:: DATA EXTRACT ::
::::::::::

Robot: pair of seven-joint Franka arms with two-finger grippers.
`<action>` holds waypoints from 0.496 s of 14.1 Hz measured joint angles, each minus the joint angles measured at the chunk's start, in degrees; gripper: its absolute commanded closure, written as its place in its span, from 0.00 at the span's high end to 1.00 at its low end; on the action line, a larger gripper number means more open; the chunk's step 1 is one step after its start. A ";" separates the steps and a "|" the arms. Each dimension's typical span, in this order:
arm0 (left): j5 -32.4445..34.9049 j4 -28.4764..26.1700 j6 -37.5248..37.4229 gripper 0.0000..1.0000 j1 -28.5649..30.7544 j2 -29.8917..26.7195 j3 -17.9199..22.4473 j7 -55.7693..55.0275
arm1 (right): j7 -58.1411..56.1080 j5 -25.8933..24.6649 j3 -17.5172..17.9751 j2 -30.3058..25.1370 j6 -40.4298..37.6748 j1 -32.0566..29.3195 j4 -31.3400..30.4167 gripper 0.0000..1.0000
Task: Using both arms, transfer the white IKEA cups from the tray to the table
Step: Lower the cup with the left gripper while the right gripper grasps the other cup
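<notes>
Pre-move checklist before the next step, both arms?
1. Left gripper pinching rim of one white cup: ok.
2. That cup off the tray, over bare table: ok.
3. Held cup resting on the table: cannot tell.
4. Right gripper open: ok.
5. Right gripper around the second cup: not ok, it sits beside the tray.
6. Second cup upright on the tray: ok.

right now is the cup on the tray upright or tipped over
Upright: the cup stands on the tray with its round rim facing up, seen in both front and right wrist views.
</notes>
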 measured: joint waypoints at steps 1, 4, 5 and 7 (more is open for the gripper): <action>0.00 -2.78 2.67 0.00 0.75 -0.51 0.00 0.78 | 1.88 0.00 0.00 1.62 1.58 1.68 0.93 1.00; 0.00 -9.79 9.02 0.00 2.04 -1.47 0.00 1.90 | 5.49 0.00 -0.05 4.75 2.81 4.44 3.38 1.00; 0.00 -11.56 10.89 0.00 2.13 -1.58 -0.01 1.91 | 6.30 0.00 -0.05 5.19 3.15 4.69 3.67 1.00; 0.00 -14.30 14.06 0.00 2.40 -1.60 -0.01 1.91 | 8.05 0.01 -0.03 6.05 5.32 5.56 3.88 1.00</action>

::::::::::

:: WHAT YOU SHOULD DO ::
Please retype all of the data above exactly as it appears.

:: SOLUTION TO THE EXERCISE ::
Robot: pair of seven-joint Franka arms with two-finger grippers.
`<action>` holds waypoints from 0.496 s of 14.1 Hz measured joint angles, each minus the joint angles measured at the chunk's start, in degrees; gripper: its absolute commanded closure, written as its place in its span, from 0.00 at the span's high end to 1.00 at its low end; on the action line, a larger gripper number means more open; the chunk's step 1 is one step after its start. A ";" separates the steps and a "|" the arms. Each dimension's typical span, in this order:
arm0 (left): j5 -32.4445..34.9049 j4 -28.4764..26.1700 j6 -37.5248..37.4229 gripper 0.0000..1.0000 j1 -28.5649..30.7544 j2 -29.8917..26.7195 j3 -17.9199..22.4473 j7 -55.7693..55.0275
arm1 (right): j7 -58.1411..56.1080 j5 -25.8933..24.6649 j3 -17.5172..17.9751 j2 -30.3058..25.1370 j6 -40.4298..37.6748 j1 -32.0566..29.3195 j4 -31.3400..30.4167 gripper 0.0000..1.0000
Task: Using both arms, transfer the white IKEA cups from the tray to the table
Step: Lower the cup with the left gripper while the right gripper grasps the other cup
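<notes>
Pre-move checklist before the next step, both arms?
1. Left gripper pinching rim of one white cup: ok.
2. That cup off the tray, over bare table: ok.
3. Held cup resting on the table: cannot tell.
4. Right gripper open: ok.
5. Right gripper around the second cup: not ok, it sits beside the tray.
6. Second cup upright on the tray: ok.

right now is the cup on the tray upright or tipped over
Upright: the cup stands on the tray with its round rim facing up, seen in both front and right wrist views.
</notes>
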 measured: joint waypoints at steps 1, 4, 5 and 7 (more is open for the gripper): <action>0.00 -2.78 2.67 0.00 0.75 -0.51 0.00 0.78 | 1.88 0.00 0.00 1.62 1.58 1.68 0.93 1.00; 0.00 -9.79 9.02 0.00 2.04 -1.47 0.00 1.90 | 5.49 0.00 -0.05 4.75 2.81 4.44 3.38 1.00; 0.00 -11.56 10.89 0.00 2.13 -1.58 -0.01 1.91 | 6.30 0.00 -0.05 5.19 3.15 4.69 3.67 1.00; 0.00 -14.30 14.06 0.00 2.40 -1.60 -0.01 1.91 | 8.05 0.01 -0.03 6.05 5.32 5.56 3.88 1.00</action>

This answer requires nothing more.